The invasion of a matrix by migrating cells is a key step in its remodelling. At least in 2D migration models, cells tend to localize in stiffer areas (durotaxis). Here, we show that mechanical properties affect differently the 3D migration rate: non-proteolytic 3D cell migration is facilitated in softer matrices. In these gels, the modulus was varied by introducing defects in fibres, leaving largely intact the nanostructure. The matrices derive from fibrin via functionalization with a bioinert polymer [poly(ethylene glycol), PEG] through an affinity mechanism identical to that presiding to fibrin own self-assembly.
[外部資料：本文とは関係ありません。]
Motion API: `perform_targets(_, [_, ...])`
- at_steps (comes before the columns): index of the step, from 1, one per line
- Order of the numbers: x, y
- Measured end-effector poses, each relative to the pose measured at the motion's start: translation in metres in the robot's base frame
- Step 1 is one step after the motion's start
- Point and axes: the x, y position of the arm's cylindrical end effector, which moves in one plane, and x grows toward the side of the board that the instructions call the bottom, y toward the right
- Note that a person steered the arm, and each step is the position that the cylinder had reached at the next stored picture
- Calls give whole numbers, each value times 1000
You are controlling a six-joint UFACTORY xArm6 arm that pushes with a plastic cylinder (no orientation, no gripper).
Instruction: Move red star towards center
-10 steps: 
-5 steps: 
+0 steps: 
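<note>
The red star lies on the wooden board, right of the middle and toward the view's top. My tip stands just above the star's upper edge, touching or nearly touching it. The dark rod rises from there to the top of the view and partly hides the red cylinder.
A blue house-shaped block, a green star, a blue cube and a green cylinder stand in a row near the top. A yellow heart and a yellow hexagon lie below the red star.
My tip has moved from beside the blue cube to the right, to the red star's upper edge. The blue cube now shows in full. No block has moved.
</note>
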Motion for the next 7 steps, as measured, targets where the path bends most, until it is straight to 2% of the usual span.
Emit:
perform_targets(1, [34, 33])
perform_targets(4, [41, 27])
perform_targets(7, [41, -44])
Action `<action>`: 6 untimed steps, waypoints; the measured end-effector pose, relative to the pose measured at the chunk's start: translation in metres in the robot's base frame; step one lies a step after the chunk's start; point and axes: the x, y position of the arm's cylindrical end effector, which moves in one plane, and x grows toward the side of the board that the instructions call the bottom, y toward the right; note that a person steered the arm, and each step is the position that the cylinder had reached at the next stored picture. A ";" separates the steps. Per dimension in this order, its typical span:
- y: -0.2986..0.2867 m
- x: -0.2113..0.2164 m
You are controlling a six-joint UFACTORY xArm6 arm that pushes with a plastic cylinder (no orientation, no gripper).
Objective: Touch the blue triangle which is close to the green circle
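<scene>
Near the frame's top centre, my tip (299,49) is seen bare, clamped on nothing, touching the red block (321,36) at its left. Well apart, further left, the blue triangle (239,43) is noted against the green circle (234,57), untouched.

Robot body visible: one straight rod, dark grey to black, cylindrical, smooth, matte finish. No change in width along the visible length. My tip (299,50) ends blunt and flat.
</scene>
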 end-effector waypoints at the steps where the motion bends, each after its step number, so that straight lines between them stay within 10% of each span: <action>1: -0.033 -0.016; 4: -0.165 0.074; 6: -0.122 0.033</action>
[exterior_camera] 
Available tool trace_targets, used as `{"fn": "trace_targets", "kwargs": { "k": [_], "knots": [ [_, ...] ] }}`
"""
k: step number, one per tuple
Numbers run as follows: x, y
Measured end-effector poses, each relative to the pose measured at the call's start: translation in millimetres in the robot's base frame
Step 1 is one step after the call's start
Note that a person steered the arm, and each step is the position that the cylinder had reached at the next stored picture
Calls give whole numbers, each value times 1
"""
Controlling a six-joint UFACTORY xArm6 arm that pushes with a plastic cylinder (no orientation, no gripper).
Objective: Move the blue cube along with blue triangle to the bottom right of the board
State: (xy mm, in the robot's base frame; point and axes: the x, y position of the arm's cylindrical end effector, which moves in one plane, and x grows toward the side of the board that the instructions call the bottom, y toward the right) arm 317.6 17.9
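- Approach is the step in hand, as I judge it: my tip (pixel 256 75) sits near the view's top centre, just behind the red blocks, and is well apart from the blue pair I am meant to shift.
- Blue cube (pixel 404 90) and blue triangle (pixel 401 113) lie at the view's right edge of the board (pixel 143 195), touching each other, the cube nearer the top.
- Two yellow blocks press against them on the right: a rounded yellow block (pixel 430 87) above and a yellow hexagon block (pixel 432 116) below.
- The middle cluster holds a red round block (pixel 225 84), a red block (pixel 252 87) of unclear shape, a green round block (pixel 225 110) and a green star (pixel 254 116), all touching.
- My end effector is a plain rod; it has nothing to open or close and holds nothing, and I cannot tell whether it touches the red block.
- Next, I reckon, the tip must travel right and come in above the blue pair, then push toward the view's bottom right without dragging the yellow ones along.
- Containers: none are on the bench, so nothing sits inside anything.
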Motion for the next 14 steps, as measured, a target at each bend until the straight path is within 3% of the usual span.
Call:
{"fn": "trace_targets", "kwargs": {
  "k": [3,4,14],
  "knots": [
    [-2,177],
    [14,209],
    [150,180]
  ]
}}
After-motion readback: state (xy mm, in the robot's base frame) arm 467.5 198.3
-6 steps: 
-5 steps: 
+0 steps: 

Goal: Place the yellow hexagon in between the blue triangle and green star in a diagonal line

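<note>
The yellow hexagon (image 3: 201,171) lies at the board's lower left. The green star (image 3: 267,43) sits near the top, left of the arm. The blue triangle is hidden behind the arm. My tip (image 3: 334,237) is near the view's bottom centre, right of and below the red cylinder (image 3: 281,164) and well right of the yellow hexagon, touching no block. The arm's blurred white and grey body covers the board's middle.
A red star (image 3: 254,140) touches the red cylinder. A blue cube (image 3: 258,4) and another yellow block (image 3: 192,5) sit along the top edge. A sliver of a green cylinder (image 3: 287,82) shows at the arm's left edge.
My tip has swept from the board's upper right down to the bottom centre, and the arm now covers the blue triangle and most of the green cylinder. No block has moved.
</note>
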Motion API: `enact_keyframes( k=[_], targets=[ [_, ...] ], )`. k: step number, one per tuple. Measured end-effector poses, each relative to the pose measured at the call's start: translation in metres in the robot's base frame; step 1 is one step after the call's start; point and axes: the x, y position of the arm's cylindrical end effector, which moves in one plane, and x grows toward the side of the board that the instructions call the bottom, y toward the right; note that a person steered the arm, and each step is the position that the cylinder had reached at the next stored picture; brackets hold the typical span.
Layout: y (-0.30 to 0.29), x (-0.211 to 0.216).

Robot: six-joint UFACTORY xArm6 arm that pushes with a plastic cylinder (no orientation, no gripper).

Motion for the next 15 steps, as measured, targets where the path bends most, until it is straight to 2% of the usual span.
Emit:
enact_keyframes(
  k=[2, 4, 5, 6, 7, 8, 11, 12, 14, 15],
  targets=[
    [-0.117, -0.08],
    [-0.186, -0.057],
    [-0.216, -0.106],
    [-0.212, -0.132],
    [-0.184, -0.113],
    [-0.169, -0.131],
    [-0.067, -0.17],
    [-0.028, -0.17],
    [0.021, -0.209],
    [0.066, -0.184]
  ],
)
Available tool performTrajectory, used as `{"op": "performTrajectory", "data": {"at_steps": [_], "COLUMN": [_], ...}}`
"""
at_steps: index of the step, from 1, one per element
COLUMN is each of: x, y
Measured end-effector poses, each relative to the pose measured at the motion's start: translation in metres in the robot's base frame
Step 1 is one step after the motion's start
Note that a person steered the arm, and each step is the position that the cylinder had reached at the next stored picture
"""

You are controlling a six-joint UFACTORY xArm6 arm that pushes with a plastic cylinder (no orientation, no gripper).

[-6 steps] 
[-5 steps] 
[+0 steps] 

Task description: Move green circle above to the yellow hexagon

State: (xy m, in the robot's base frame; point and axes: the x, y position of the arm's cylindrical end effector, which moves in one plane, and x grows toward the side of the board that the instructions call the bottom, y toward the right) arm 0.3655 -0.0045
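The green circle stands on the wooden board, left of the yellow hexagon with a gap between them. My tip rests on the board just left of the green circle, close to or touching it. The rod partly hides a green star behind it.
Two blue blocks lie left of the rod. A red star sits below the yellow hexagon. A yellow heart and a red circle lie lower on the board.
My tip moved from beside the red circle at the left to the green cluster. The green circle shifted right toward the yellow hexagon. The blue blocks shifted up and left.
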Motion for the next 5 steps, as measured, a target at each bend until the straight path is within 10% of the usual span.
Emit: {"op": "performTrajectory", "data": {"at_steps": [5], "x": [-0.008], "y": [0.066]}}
Peptidic end groups on PEG were used to bind fibrinogen globular D regions [GPRP (glycine-proline-arginine-proline) for a holes, GHRP (glycine-histidine-arginine-proline) for b holes; Kd evaluated via isothermal titration calorimetry or fluorescence anisotropy]. In a dose-dependent manner, both PEGylated peptides decreased gel stiffness, but most other properties at a macroscopic [e.g., overall elastic character, strain hardening, and high (>0.5) Poisson ratio] or nano/micro level (fibre dimension and pore size) were largely unaffected, suggesting that the softening effect was due to the introduction of defects within fibres, rather than to differences in the network architecture. In these matrices, the key determinant of fibroblast migration was found to be the elastic modulus, rather than the identity or the dose of the PEGylated peptide; softer materials allowed a faster invasion, even if this meant a higher content of non-adhesive PEG. This does not conflict with fibroblast durotaxis (where stiffness controls accumulation but not necessarily the speed of migration) and indicates a way to fine tune the speed of cell colonization.
医師のための臨床サポートサービス
ヒポクラ x マイナビのご紹介
無料会員登録していただくと、さらに便利で効率的な検索が可能になります。